Tortoises are diurnal, and they need significant exposure to UV light. If you are housing your tortoise outdoors, natural lighting will be sufficient. If you are housing it indoors, you will need to use timers and artificial lighting to provide a cycle of 12 to 14 hours of light followed by 10 to 12 hours of darkness. Use a basking lamp over the basking area, and use a UV heat lamp that provides both UVA and UVB light for your main lighting.
[ Back to Top ]

Why does my tortoise need UV light?
There are two types of UV light - UVA and UVB. UVA promotes proper activity levels, appetite, and breeding.
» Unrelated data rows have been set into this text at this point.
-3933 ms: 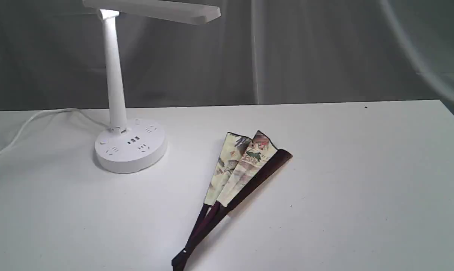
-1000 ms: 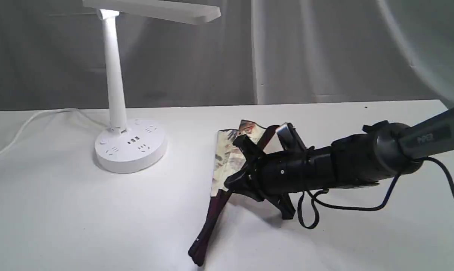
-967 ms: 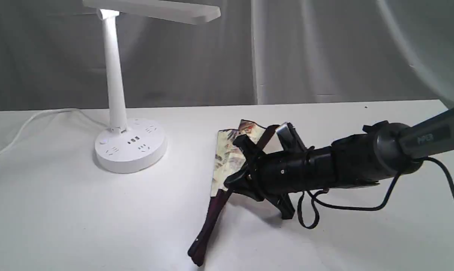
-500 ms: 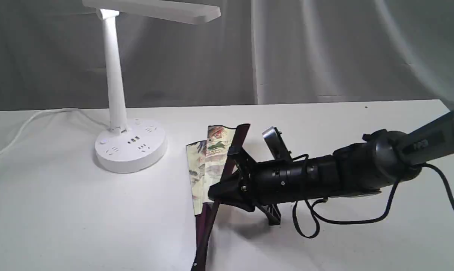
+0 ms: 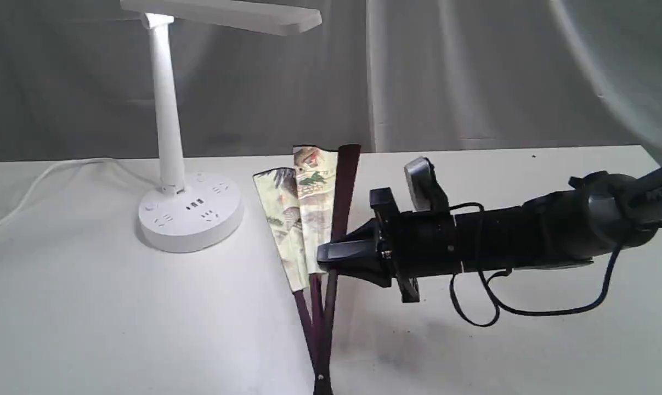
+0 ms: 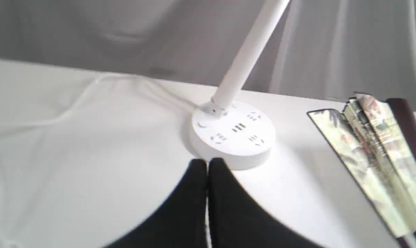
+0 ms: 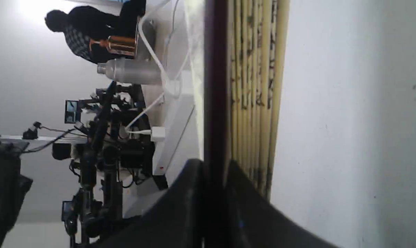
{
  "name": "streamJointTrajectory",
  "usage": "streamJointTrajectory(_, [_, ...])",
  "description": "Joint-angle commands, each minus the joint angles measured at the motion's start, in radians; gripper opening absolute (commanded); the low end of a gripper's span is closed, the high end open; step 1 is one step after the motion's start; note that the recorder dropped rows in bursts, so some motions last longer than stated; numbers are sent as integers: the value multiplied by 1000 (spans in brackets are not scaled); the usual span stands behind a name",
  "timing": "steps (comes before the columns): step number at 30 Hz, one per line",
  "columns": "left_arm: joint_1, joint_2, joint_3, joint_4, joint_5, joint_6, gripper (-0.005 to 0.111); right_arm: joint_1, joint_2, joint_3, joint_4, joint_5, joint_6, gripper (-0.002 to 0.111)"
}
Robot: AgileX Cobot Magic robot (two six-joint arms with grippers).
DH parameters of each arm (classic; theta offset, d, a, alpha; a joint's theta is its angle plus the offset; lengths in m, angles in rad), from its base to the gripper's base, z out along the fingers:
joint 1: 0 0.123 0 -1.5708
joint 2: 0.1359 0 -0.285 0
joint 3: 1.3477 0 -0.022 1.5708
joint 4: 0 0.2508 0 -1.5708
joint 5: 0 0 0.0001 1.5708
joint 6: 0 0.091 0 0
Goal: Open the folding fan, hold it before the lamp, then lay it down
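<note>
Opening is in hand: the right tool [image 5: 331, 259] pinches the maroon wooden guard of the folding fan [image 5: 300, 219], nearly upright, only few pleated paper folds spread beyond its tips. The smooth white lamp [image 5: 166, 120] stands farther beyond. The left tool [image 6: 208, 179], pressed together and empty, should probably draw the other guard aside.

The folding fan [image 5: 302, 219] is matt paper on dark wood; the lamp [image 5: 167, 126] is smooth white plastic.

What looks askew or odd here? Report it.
The pleated cream paper fan with maroon ribs stands nearly upright, only partly spread, its pleats bunched; the right gripper pinches just one outer guard. Nothing looks torn or spilled.
</note>
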Motion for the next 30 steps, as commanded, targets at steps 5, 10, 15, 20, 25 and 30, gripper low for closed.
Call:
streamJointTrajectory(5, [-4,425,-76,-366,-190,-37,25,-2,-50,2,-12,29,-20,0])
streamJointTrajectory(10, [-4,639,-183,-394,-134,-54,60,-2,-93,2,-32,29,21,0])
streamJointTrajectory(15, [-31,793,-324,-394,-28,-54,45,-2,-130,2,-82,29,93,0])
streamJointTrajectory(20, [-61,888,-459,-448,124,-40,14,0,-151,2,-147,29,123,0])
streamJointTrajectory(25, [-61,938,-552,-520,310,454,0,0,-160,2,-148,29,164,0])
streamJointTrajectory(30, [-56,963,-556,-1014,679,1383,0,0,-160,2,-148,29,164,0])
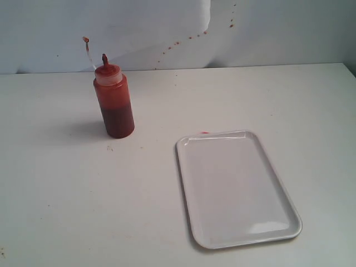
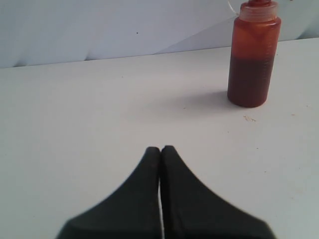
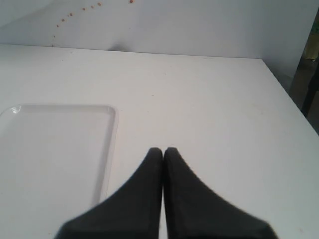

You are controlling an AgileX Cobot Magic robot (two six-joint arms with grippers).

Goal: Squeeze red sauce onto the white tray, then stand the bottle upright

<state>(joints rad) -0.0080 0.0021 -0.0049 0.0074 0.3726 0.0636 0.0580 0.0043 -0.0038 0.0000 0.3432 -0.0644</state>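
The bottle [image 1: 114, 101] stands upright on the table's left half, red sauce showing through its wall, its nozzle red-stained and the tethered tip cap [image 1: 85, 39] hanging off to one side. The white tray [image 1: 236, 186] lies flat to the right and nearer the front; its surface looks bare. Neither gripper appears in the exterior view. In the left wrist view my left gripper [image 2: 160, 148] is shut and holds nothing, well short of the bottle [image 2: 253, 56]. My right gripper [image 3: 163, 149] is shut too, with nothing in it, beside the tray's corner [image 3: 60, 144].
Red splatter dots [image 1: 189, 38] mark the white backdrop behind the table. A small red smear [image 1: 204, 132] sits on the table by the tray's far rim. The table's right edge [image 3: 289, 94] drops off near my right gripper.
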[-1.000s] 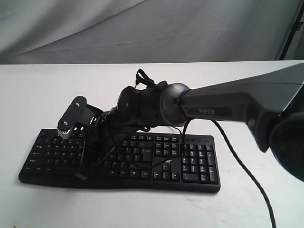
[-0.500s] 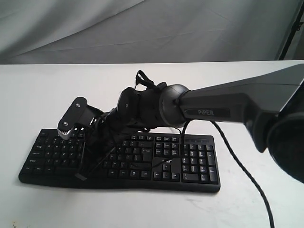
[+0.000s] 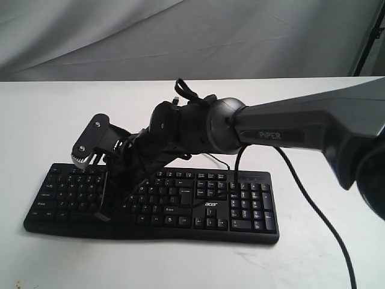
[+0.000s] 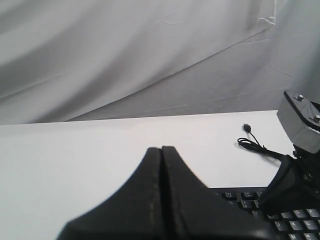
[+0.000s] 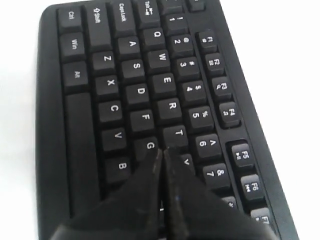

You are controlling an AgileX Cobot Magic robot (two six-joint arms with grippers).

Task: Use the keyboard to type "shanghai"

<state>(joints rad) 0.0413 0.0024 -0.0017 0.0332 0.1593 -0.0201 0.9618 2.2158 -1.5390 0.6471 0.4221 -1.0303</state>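
Note:
The black keyboard [image 3: 240, 206] lies on the white table, acer logo near its number pad. My right arm reaches across it to its left half. The right gripper [image 3: 103, 215] points down over the letter keys, fingers shut with nothing between them. In the right wrist view the keyboard [image 5: 140, 92] fills the frame and the right gripper [image 5: 161, 151] has its tips between G and T, hiding the keys under them; contact cannot be told. The left gripper [image 4: 161, 148] is shut and empty, held off the keyboard [image 4: 245, 196] over bare table. It is out of the exterior view.
The keyboard's thin USB cable [image 4: 257, 146] lies loose on the table behind it. A thicker black cable [image 3: 313, 218] runs from the right arm across the table at the right. A grey cloth backdrop [image 3: 180, 36] hangs behind the white table [image 3: 48, 120].
The right arm's wrist and gripper have risen a little above the keys over the last second. The keyboard has stayed in place.

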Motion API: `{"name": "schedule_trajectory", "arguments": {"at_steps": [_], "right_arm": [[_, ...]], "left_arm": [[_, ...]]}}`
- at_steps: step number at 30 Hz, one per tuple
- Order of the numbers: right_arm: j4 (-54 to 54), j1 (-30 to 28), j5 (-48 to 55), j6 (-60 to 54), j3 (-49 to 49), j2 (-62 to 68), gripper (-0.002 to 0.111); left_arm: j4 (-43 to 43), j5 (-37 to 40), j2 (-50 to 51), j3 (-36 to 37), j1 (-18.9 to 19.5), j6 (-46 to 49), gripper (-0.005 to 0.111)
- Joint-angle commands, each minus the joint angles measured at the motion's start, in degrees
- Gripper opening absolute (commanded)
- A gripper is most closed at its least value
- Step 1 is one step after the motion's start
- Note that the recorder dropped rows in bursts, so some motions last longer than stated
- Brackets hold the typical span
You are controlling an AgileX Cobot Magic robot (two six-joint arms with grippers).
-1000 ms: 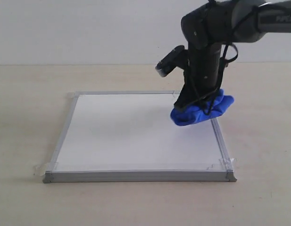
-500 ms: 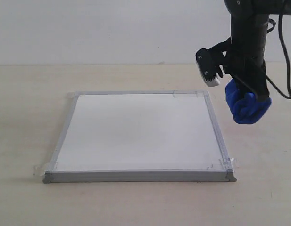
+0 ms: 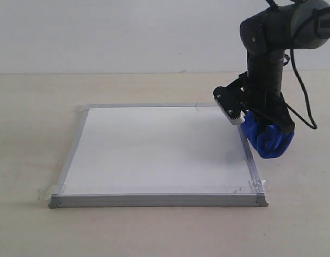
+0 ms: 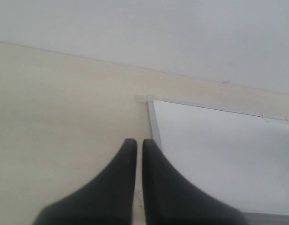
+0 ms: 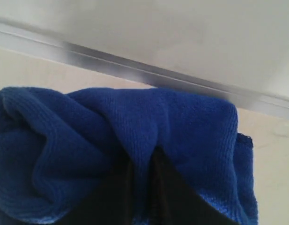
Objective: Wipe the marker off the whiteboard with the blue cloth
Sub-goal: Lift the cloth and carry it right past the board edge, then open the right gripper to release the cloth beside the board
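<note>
Blue cloth, white board w/ grey frame.

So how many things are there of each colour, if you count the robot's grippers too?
White: 1, the whiteboard
Blue: 1, the blue cloth
Black: 2, the left gripper and the right gripper
Total: 4

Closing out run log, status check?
Left gripper shut, by whiteboard frame. Right gripper shut on blue cloth, held past board's right edge. No ink visible on board.
</note>
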Motion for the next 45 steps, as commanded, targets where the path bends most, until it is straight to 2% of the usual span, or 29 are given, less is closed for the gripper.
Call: {"name": "schedule_trajectory", "arguments": {"at_steps": [1,8,12,14,17,21,24,26,30,32,35,40,45], "right_arm": [[0.0,-0.6,-2.0,1.7,0.0,1.3,0.0],[0.3,-2.6,-4.6,10.8,0.0,3.9,0.0],[0.7,-3.1,-4.4,12.0,0.0,4.1,0.0],[1.0,-3.1,-4.4,12.0,0.0,4.1,0.004],[2.5,-3.1,-4.6,12.5,0.0,4.1,0.024],[3.6,-3.1,-8.1,20.3,0.0,4.1,0.062],[3.6,-3.1,-9.0,24.2,0.0,4.1,0.077],[3.6,-3.1,-7.5,27.2,0.0,4.0,0.075],[3.6,-3.1,-7.0,28.0,0.0,1.7,0.059],[3.4,-3.1,-7.7,28.0,0.0,-0.3,0.054],[3.4,-3.1,-8.5,27.8,0.0,-4.4,0.056],[4.4,-3.1,-5.5,28.6,0.0,-10.1,0.072],[8.8,-3.1,-0.5,32.4,0.0,-12.4,0.072]], "left_arm": [[0.2,0.1,-0.2,0.2,0.2,0.0,0.004],[0.2,0.1,-0.2,0.2,0.2,0.0,0.004],[0.2,0.1,-0.2,0.2,0.2,0.0,0.004],[0.2,0.1,-0.2,0.2,0.2,0.0,0.004],[0.2,0.1,-0.2,0.2,0.2,0.0,0.004],[0.2,0.1,-0.2,0.2,0.2,0.0,0.004],[0.2,0.1,-0.2,0.2,0.2,0.0,0.004],[0.2,0.1,-0.2,0.2,0.2,0.0,0.004],[0.2,0.1,-0.2,0.2,0.2,0.0,0.004],[0.2,0.1,-0.2,0.2,0.2,0.0,0.004],[0.2,0.1,-0.2,0.2,0.2,0.0,0.004],[0.2,0.1,-0.2,0.2,0.2,0.0,0.004],[0.2,0.1,-0.2,0.2,0.2,0.0,0.004]]}}
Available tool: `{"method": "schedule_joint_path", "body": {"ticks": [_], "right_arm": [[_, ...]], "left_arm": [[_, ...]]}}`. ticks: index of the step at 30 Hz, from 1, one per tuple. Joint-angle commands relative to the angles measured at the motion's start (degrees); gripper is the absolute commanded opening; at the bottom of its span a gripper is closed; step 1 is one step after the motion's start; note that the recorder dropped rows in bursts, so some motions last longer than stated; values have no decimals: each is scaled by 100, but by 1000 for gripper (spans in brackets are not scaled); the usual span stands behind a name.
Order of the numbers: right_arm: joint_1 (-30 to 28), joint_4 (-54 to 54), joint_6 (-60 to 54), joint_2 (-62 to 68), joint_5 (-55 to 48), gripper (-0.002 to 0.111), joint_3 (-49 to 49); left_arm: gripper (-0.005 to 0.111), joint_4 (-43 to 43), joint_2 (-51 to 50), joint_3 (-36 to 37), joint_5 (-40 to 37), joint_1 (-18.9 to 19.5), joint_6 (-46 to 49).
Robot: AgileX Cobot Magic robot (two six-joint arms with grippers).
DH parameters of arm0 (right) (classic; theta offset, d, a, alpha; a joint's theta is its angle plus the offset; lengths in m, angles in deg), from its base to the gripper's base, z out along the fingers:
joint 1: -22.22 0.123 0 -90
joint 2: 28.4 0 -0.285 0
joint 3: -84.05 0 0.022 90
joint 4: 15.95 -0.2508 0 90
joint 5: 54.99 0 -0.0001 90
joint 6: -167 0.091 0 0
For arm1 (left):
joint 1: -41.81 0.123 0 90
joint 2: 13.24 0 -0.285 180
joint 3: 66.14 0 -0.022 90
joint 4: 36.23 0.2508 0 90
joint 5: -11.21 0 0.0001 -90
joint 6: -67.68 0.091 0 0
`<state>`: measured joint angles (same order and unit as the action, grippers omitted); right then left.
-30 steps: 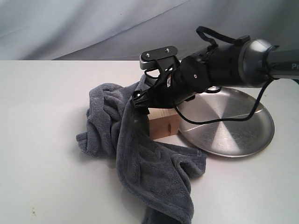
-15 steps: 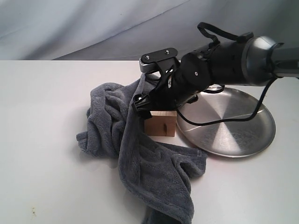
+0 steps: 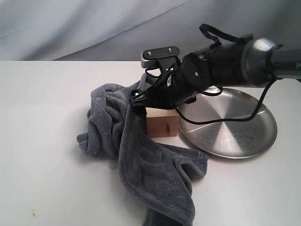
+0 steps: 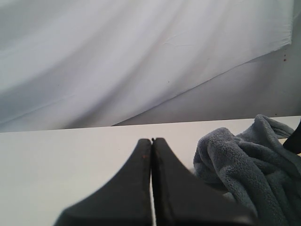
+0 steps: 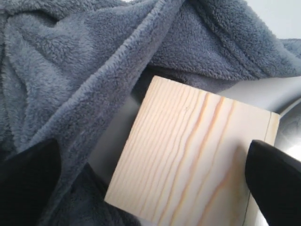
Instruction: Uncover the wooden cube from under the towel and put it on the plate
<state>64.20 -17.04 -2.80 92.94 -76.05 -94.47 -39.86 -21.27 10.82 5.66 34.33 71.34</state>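
Note:
The pale wooden cube [image 3: 162, 126] stands on the table between the dark blue-grey towel [image 3: 141, 160] and the steel plate [image 3: 235, 129], uncovered, with its knot mark facing the exterior view. My right gripper [image 3: 157, 104] reaches in over the plate and sits open just above the cube. In the right wrist view the cube [image 5: 188, 155] lies between the two fingers of the right gripper [image 5: 150, 157]; one finger [image 5: 28, 186] is over the towel [image 5: 84, 61], the other [image 5: 275, 181] is at the cube's plate-side edge. My left gripper [image 4: 152, 141] is shut and empty, beside the towel [image 4: 249, 160].
The towel lies bunched to the left of the cube and trails towards the front edge of the white table [image 3: 42, 141]. A grey cloth backdrop [image 3: 94, 23] hangs behind. The right arm's cable [image 3: 256, 106] droops over the plate.
The right gripper has shifted slightly left over the cube, and the cube has moved a little to the left with it. The towel and plate have stayed put.

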Motion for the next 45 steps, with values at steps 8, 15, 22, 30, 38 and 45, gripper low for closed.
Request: {"method": "schedule_joint_path", "body": {"ticks": [8, 15, 22, 30, 38, 45], "right_arm": [[28, 50, 168, 212, -669, 95, 62], [28, 62, 191, 212, -851, 95, 62], [-53, 109, 190, 212, -1137, 92, 62], [-53, 147, 364, 189, -1069, 91, 62], [-53, 161, 489, -166, -712, 98, 62], [-85, 109, 701, -241, -644, 105, 62]], "left_arm": [[0, -14, 24, 25, 62, 12, -13], [0, -14, 24, 25, 62, 12, -13], [0, -14, 24, 25, 62, 12, -13], [0, -14, 24, 25, 62, 12, -13], [0, -14, 24, 25, 62, 12, -13], [0, -14, 24, 25, 62, 12, -13]]}}
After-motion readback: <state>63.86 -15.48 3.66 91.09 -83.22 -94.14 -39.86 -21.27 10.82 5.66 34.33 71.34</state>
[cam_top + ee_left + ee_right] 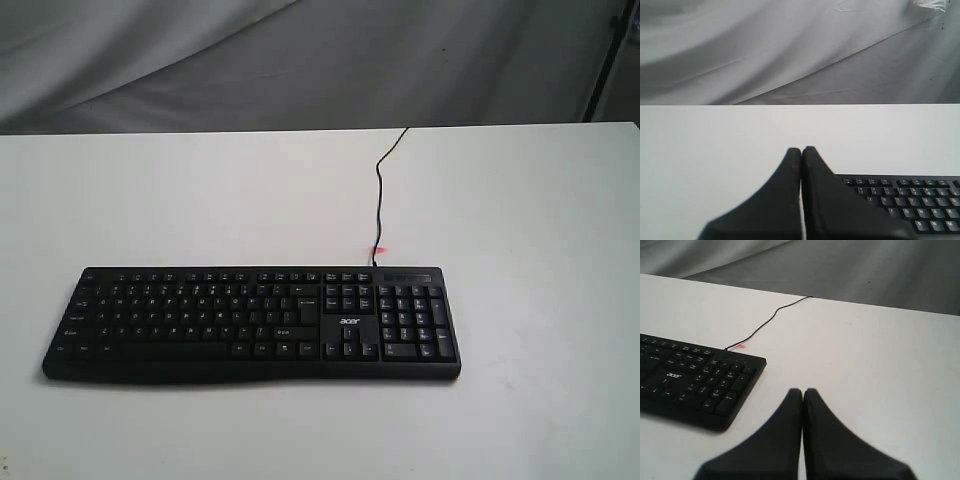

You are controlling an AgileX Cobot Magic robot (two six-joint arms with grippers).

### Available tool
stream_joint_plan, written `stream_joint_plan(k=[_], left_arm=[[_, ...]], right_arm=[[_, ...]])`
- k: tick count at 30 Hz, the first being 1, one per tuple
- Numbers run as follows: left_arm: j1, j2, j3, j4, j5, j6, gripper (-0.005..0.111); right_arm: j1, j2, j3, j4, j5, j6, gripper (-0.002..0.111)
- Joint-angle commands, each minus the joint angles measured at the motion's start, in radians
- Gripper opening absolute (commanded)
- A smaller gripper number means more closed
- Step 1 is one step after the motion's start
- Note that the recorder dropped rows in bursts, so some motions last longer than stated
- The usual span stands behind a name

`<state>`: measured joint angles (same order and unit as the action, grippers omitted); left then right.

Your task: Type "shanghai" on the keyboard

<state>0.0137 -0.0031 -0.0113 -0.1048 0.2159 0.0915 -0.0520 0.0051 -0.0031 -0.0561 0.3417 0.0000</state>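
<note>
A white table (540,200) fills the exterior view from the middle down to 6 o'clock. Behind it, at 12 o'clock, hangs a grey cloth backdrop (300,60) with soft folds. A thin dark pole (605,65) leans at 2 o'clock. A small red tag (379,251) sits just toward 3 o'clock from centre.

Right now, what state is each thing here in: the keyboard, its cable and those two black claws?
keyboard, lying flat on the table, nothing touching it
cable, joined to the keyboard's back, slack, running to the far edge
left gripper, shut, holding nothing
right gripper, shut, holding nothing
</note>
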Motion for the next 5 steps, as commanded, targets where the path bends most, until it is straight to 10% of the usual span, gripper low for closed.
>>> stream_joint_plan(k=[1, 5], left_arm=[[-0.004, 0.003, 0.001, -0.004, -0.003, -0.001, 0.001], [-0.004, 0.003, 0.001, -0.004, -0.003, -0.001, 0.001]], right_arm=[[-0.008, -0.005, 0.003, -0.001, -0.001, 0.008, 0.000], [-0.008, -0.005, 0.003, -0.001, -0.001, 0.008, 0.000]])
UVB light encourages Vitamin D3 production, which helps your tortoise to properly metabolize calcium and helps to prevent metabolic bone disease. It also simulates a natural environment, which decreases stress. Both types of UV light are necessary to maintain good health and well-being.
[ Back to Top ]

Do tortoises need to hibernate?
Some species do, but some, including tropical species such as Hinge-backed Tortoises and African Spurred Tortoises, do not. If you are not sure if your tortoise hibernates, ask your veterinarian. Even if your tortoise is supposed to hibernate, it must only be allowed to do so if it is good health, and you must be sure to provide a nutritious diet in the months leading up to the hibernation.